Constructivism in the Classroom

In “A Definition of Constructivism,” Paige Schulte expresses the importance of constructivism in the classroom and how it better fosters authentic learning. Schulte explains that a constructivist classroom includes:

  • student-centered lessons
  • a teacher who facilitates learning instead of telling students what to know
  • a focus on true understanding instead of memorizing solutions
  • active participation from students
  • shared experiences instead of just lectures
    • cooperative learning is often found in constructivist classrooms!
  • and an emphasis on hands-on learning
  • the use of the learning cycle

The Learning Cycle that Paige references in the article is a 5 step cycle commonly referred to as the 5 E’s. The 5 E’s is meant to create lessons that keep the student at the center of their learning and to keep them interested the whole time. Below is a video that briefly explains the 5E’s:

  • Engage
  • Explore
  • Explain
  • Elaborate
  • Evaluate



Schulte encourages teachers to break the cycle of teaching the same way they were taught by introducing constructivism in their classroom. She calls on teachers to put down the textbooks and incorporate videos, outside literature, and other technology to foster debate, interaction, and problem-solving to create authentic learning for students.

How Do I Incorporate it into My Classroom?

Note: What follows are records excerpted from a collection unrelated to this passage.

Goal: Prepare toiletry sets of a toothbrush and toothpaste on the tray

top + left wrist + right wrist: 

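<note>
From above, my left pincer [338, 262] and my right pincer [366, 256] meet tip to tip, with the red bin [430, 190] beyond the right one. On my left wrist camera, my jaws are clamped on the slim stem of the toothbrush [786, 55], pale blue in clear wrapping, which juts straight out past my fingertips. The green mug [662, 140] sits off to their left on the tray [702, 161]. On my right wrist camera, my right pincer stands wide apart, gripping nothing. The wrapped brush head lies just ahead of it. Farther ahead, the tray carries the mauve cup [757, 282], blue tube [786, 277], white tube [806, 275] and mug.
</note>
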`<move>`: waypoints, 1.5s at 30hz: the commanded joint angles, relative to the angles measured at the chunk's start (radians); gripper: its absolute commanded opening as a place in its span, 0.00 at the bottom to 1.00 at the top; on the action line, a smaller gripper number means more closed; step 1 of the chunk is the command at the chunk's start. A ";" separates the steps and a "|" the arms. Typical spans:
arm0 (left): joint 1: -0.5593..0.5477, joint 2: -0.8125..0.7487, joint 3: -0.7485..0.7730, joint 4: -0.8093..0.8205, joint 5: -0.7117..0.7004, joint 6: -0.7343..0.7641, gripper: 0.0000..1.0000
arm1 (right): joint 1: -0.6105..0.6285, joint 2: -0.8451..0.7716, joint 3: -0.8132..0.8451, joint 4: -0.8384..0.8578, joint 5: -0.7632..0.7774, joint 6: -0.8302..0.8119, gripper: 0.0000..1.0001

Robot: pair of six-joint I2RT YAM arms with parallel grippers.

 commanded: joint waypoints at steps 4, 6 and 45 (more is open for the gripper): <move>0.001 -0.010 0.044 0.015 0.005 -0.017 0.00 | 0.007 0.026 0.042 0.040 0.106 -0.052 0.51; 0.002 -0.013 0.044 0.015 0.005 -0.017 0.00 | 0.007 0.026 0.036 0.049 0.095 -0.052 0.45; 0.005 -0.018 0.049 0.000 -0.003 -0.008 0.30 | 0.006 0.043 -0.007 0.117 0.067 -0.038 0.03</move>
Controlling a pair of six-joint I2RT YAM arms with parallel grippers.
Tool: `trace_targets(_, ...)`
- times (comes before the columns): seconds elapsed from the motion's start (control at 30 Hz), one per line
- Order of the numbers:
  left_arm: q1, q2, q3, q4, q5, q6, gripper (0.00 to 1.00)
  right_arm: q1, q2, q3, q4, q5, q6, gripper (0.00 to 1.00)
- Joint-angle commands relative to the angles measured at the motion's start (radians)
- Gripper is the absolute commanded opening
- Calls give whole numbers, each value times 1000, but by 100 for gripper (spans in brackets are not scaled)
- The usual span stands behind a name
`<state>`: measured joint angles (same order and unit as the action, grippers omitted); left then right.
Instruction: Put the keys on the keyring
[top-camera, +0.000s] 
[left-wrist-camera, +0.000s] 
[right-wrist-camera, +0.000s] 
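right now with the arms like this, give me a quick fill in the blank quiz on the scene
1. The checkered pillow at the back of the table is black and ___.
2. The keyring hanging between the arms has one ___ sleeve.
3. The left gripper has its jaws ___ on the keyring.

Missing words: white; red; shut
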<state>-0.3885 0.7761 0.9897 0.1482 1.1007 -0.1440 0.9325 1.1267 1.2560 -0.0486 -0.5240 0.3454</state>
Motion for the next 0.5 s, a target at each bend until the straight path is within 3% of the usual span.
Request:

In the video above, the five examples of how to incorporate constructivism in your classroom have one thing in common: experience. None of the examples involve lecturing with a textbook and all of the examples promote learning and understanding through the use of hands-on learning, learning while using the senses, and interactions!


Which side of the brain looks more appealing to you? The right or the left? Incorporate constructivism into your classroom so your student’s brains all look like the right side.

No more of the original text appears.